Try these tips to drive your productivity:

  1. Clarify why you use your tracking tools/strategy. It is important to share with your team why you’ve chosen your specific workflow tracking process and what it offers them and you in the pursuit of efficiency and effectiveness. It’s not about adding a burden or catching anyone out.  They’re designed to help everyone have a fast and visual sense of progress, to rectify any progress blockages/concerns and offer support for teams and team members if required.
  2. Meetings and mood. When you meet to review workflow, make sure the mood is right. As a leader, this includes the moods of acceptance, ambition and curiosity.  These moods will keep you open to what’s shared and stay in a mindset that’s helpful to identify how you can overcome and work through impediments to progress.
  3. Distribute ownership. Make sure that different parts of your workflow are owned, tracked and monitored by different team members.  This means that they take the lead in sharing and communicating the status of their workflow and build the skills of leading as they’re coached through what it is to ‘own’ outcomes and results.  This has the added benefit of not having one team member ‘drive and own’ the share back at meetings, which fosters collaboration as you build team practices.

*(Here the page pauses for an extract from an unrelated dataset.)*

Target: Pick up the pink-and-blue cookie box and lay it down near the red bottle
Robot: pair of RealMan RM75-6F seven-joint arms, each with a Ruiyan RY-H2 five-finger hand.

Ways to Boost Productivity

Move 10 – Prize Feedback and Encourage a Culture of Constructive Feedback

When we take a look at the cultures of the most agile and successful companies in the world, we see that ‘feedback’ is a prized experience.  It is not criticism or judgement.  Instead, it places the ‘shared agenda’ of the team or organisation at the heart of the conversation and invites commentary from others about contributions to workflow that can enhance and/or improve the collective outcome.

In our world we say feedback is a gift.

That said, not everyone subscribes to this, and feedback delivered poorly can seem like anything other than a gift. Skills, mood and mindset play a key role in both offering and receiving feedback – and you can cultivate this within your team.

Consider these tips:

  1. It’s not a criticism. Too often team members are ‘set up’ to listen to feedback as a criticism.  That’s not just about the delivery, but instead has lots to do with the ‘listening’ of the other person, and their automatic ways of interpreting what’s being said.  As a leader, try setting the scene to free ‘listeners’ from confusing feedback with criticism and start your feedback by declaring what the intent is – and what it is not.
  2. Make it a habit. Try including feedback in the course of certain meetings. Imagine an agenda item that’s called ‘share your view’ and asking each team member to come along ready to ‘share feedback’ for the sake of the team goal – not making it personal, but with a genuine perspective on what’s working well and what needs improvement.
  3. Include your customers. Taking the time to genuinely engage your customers to gather their thoughts and reflections on your service and/or product is a powerful way to not only stay relevant in your market, but to continuously improve, build trust and relationships.

As we promised, these ‘additional 5’ moves can powerfully enhance your productivity and help you to create conditions for your teams to communicate, coordinate and thrive in the environments you operate within.

It’s still early in the year, what will you begin with today?